_Task_.
Find every line containing the string "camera" in the data below, and report how many there are, with no other words.

------------

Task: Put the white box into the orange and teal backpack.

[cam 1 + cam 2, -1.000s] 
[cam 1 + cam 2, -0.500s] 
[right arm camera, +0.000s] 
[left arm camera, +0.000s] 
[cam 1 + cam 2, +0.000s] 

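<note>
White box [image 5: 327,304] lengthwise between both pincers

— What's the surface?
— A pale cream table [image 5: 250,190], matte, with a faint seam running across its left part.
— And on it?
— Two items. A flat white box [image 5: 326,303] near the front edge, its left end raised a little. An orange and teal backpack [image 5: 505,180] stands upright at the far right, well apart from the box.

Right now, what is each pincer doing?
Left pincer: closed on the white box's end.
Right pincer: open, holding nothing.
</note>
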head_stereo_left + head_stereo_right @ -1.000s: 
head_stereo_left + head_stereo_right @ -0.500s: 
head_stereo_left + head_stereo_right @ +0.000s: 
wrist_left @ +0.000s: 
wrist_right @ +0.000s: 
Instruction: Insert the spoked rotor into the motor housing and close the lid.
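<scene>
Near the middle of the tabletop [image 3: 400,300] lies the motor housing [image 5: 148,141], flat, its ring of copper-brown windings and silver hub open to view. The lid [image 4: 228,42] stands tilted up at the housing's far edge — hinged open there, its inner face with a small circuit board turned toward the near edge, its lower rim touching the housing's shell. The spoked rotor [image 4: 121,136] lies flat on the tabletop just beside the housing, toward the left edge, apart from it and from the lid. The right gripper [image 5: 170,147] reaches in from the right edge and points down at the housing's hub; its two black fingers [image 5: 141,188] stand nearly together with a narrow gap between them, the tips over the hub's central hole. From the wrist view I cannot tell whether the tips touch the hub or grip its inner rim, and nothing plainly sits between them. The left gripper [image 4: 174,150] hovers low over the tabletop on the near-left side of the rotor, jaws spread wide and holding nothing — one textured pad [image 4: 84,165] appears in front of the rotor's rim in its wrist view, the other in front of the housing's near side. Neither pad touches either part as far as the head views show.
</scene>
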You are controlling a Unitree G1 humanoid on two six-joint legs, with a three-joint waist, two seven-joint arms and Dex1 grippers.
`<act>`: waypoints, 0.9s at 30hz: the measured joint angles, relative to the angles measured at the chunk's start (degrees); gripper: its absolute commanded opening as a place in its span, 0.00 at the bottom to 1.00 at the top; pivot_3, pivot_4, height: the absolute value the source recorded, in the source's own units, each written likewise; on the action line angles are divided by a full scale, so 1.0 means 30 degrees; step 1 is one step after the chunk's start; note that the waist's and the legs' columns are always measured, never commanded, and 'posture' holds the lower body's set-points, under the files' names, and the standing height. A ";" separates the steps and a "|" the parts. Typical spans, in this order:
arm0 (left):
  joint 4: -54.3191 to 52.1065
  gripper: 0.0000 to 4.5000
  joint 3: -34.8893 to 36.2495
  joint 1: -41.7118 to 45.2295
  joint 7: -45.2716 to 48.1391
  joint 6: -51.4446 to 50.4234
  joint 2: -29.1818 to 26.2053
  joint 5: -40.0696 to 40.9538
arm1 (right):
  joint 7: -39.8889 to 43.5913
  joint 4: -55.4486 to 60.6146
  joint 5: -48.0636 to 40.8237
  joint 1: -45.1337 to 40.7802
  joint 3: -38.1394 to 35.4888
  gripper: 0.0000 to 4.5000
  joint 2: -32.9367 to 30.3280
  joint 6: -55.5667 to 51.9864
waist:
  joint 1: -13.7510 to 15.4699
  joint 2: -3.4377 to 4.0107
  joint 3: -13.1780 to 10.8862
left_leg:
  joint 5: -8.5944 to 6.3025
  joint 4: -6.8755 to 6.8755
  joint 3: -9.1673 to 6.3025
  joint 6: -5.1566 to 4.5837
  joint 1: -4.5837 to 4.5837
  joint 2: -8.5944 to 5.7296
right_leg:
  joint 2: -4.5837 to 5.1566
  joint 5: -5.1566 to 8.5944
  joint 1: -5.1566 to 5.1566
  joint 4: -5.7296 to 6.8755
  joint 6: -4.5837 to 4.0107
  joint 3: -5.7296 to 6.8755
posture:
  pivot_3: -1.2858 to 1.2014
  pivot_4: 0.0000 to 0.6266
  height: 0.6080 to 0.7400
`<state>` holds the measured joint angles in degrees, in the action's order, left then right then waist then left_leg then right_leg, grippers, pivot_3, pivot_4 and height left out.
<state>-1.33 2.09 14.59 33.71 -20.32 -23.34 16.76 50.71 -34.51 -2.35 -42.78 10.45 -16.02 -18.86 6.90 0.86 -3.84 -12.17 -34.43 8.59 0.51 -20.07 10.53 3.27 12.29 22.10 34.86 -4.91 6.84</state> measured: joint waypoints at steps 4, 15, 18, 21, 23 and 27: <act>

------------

_Solution to this task_.
2